On Drummond her name is "Swamp Angel (her best bud is "Six Pack Peggy"). FM


----------



## Luv2hunteup

Forest Meister said:


> On Drummond her name is "Swamp Angel (her best bud is "Six Pack Peggy"). FM


Nothing wrong with a gal who serves as warmth in the winter and shade in the summer. Cooks, cleans, skins and gets five deer tags.


----------



## sureshot006

Updates man! We need updates!


----------



## WMU05

I'm about to enter the Badger state on the way back to civilization. Had an incredible week. Plan is to spend a couple days of family time before heading to Vegas for work on Monday night (talk about a contrast!). I'll take my notes with me and hopefully start the recap during the trip.
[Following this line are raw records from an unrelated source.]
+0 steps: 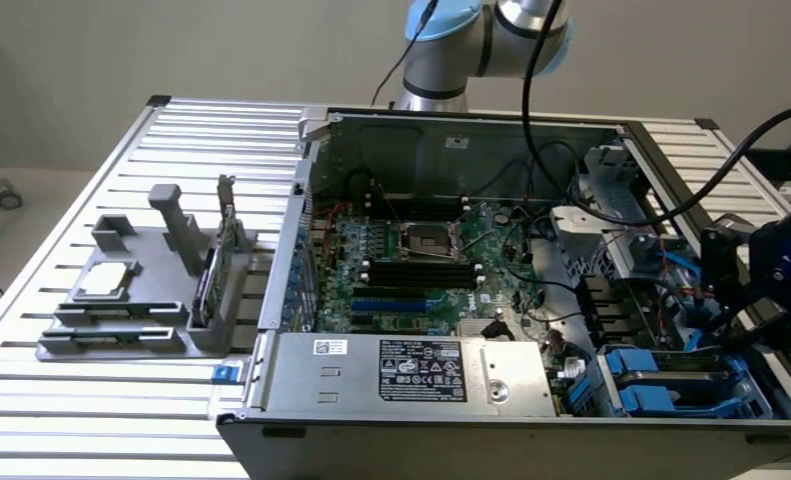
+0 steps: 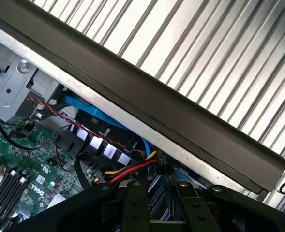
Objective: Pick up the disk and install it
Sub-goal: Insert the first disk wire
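In the exterior view my dark gripper [image 1: 758, 300] hangs low over the drive bay [image 1: 662, 385] at the front right corner of the open computer case [image 1: 409, 385]. In the wrist view its two black fingers [image 2: 135, 208] stand a little apart, clamped on a flat bluish-grey thing seen edge-on, which I take to be the disk [image 2: 159, 205]. Most of the disk is hidden by the gripper body. Just beyond the fingertips lie red, yellow and black power wires [image 2: 132, 169] and the case's dark side wall [image 2: 181, 116].
Blue carriers [image 1: 635, 372] sit in the bay under the gripper. The motherboard [image 1: 415, 265] and power supply [image 1: 409, 372] take up the case's middle and front. A grey fixture [image 1: 115, 330] on the slatted table holds a small silver chip [image 1: 108, 282] and an upright green card [image 1: 211, 280].
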Controlling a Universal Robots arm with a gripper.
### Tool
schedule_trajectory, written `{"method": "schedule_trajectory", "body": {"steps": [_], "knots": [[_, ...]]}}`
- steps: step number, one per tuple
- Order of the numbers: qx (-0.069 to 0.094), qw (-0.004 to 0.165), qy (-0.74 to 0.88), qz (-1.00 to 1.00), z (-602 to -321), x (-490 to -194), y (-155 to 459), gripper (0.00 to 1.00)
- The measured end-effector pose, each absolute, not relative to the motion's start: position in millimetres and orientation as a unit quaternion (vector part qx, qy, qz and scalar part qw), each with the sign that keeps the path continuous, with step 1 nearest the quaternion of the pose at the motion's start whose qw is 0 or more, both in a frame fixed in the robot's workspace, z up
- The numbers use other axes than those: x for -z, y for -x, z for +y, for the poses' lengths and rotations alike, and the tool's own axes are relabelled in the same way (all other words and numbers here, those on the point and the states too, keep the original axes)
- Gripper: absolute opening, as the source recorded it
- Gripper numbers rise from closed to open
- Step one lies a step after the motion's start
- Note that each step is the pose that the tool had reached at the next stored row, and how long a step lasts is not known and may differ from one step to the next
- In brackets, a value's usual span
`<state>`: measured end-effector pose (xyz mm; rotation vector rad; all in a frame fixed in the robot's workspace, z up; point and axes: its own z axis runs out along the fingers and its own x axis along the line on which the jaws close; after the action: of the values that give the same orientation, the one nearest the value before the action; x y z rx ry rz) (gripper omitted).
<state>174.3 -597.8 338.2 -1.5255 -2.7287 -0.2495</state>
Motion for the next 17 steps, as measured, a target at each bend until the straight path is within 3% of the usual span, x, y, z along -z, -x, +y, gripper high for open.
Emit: {"method": "schedule_trajectory", "body": {"steps": [17], "knots": [[0.074,0.005,0.500,-0.863,-599.2,-340.5,-173.1,0.28]]}}
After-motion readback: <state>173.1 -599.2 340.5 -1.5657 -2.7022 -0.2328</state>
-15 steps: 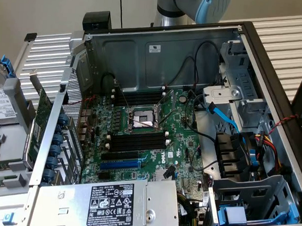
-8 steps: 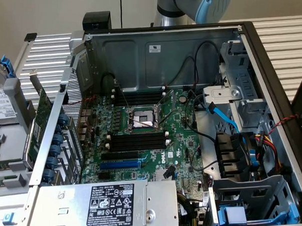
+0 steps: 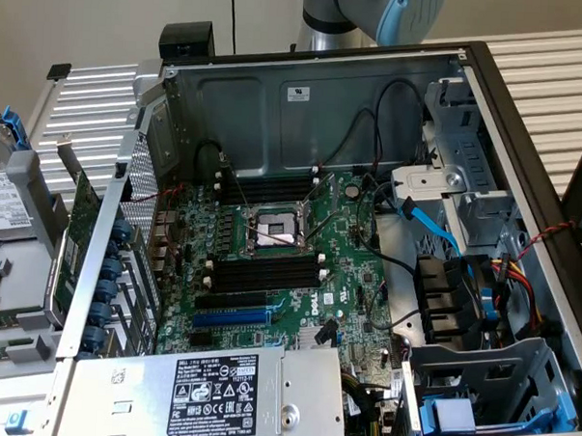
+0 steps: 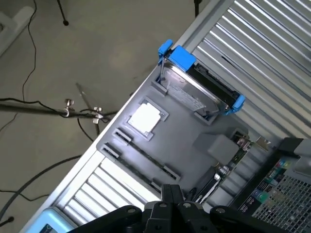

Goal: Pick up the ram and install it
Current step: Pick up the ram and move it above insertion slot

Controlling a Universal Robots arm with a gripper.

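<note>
Ribbed metal bench [image 3: 94,94] carries all. Ext. view, its L to R: grey parts tray [image 3: 24,255] w/ hard drive [image 3: 2,201]; green expansion card [image 3: 78,233] on edge; open PC case [image 3: 306,103], mobo [image 3: 346,278] w/ black memory slots [image 3: 264,272] unfilled. Wrist view: gripper [image 4: 171,191] clenched, nothing seen in it, above the parts tray. Location of ram: cannot tell.

Pale wall [image 3: 107,17], ribbed metal counter [image 3: 558,85], grey floor [image 4: 107,48] crossed by cables [image 4: 29,104].
The wall is plain cream with one vertical seam, evenly lit and free of hard shadows. The counter is made of silvery parallel slats. Off its edge, the wrist view shows smooth, dull grey floor, with thin black cables trailing over it and a dark stand leg [image 4: 62,12] planted there.
</note>
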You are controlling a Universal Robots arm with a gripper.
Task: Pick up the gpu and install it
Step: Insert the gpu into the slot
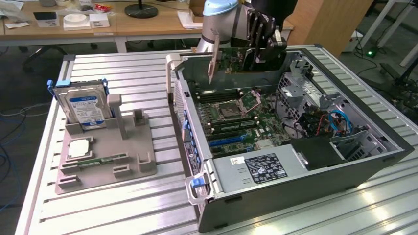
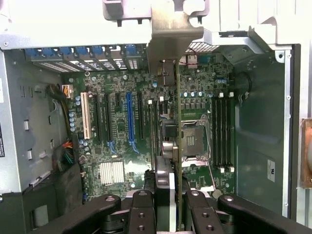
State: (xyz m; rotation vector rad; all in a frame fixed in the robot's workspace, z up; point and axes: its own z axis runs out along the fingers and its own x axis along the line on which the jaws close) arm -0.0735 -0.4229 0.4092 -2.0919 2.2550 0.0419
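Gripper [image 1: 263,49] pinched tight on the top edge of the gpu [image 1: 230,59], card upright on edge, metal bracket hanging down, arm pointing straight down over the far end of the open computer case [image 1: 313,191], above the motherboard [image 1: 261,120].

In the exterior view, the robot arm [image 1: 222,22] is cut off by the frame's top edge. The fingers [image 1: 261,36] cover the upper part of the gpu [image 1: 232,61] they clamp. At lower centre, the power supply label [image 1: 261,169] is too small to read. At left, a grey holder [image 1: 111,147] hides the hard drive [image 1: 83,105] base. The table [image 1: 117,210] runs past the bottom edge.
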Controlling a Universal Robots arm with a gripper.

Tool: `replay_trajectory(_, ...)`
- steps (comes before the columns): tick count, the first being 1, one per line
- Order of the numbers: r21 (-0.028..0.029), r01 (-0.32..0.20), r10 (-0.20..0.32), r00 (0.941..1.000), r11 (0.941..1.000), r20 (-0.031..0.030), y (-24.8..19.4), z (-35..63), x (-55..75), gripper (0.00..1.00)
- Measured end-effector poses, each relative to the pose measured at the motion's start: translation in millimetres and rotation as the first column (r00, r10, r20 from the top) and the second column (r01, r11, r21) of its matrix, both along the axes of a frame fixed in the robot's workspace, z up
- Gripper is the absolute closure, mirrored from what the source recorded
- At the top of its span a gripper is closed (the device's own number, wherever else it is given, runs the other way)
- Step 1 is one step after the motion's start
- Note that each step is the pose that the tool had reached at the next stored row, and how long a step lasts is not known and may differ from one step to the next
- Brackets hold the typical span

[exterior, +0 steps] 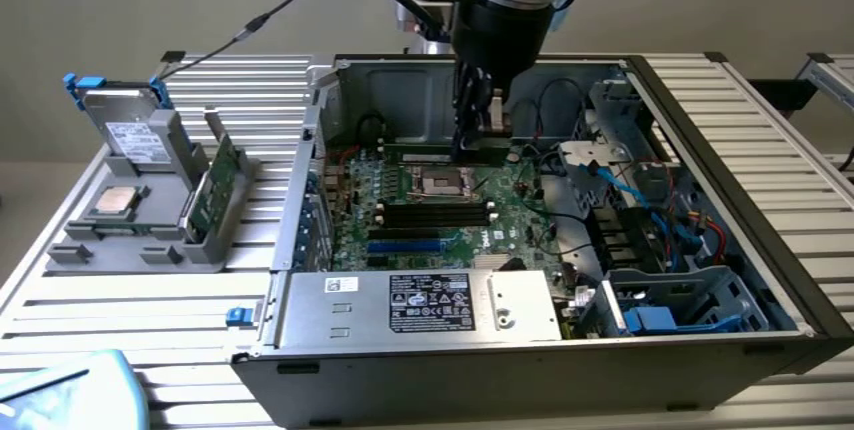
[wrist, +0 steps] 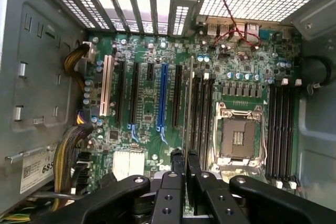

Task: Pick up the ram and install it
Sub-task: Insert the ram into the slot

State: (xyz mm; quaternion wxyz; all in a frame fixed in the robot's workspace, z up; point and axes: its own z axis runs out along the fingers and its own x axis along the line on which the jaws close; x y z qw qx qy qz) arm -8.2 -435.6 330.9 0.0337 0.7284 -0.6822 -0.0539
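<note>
In the exterior view, the gripper (exterior: 478, 142) reaches down into the open computer case (exterior: 747, 160). Its fingers are drawn narrow on the ram (exterior: 416, 153), which it grips at the middle of the upper edge. The stick hangs level and lengthwise across the exterior view, a roughly equal length showing on either side of the fingers. It sits above the motherboard (exterior: 461, 240), near the empty CPU socket (exterior: 441, 184) and clear of the black memory slots (exterior: 427, 216), not yet seated in any of them. Off the case, at the exterior view's left, a bigger green board (exterior: 214, 190) stands in a grey holder (exterior: 120, 245).

The ram looks light and stiff but fragile: a thin board with chips on its faces and a contact edge underneath that should not be touched or scraped. A central pinch on the flat faces near the top edge suits it, since an off-centre hold would let it tilt. The grip must be firm enough that it does not slide.

In the wrist view, the gripper (wrist: 185, 157) shows its two fingertips nearly together. A thin pale line running forward from between them seems to be the ram (wrist: 186, 114) seen edge-on. That line lies parallel to the nearer bank of memory slots (wrist: 202, 114), just beside them and between that bank and a black expansion slot (wrist: 177, 95). The CPU socket (wrist: 237, 137) lies beyond that bank.
</note>
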Motion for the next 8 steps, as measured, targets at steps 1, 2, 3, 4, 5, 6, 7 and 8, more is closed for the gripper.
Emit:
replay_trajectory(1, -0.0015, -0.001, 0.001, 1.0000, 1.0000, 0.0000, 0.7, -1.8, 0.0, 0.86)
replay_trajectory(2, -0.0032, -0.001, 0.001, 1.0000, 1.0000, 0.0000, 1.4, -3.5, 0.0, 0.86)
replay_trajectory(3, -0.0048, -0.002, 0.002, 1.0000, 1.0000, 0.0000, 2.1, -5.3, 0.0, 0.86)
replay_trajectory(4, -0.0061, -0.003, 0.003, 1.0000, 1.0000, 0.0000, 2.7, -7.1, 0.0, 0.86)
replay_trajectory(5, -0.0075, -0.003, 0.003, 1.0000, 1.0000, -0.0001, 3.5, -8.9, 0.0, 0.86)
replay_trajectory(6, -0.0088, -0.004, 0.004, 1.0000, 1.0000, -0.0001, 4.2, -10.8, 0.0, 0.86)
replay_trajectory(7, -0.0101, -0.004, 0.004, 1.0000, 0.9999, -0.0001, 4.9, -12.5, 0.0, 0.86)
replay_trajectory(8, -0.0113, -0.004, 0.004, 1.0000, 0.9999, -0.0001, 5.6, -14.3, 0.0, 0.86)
I've got a lot of material to work with!


----------



## WMU05

*Saturday (9/23) - And it Begins*

The drive up on Saturday was mostly uneventful. Traffic was light getting to and through Milwaukee, and I soon felt my stress levels gradually decrease with every mile north. My buddy Derek was on the road from Southern Michigan as well and we kept each other updated on progress throughout the morning. A little north of Green Bay, I made a small detour to find a bear baiting store we had located online. Derek was bringing more corn from the mill, but we wanted to get some sweets to add to the menu. I filled up what room was left in the back of the truck with some popcorn, bear mix and gummy worms (No Chocolate!) and grabbed a T-shirt for our yooper neighbor who had been baiting for us for the last month.




  








17-9-23 Bear Bait Shirt




__
WMU05


__
Oct 6, 2017








I was soon into Michigan. The ride up M-35 along Green Bay was beautiful. I tried to get a good picture without stopping and mostly failed. It's not easy getting good photos through the windshield while cruising at 60 mph!




  








17-9-23 Green Bay




__
WMU05


__
Oct 6, 2017








I arrived at the cabin around 1:30. Derek had beat me by 20-30 minutes and already had things open and airing out. It was hot!




  








17-9-23 Bear Camp




__
WMU05


__
Oct 6, 2017








We quickly unloaded our gear, sweating our asses off in the mid 80 degree heat! And since we were already a mess, decided to head down to the neighbors barn to check out the bait stock and quickly mix up a new batch.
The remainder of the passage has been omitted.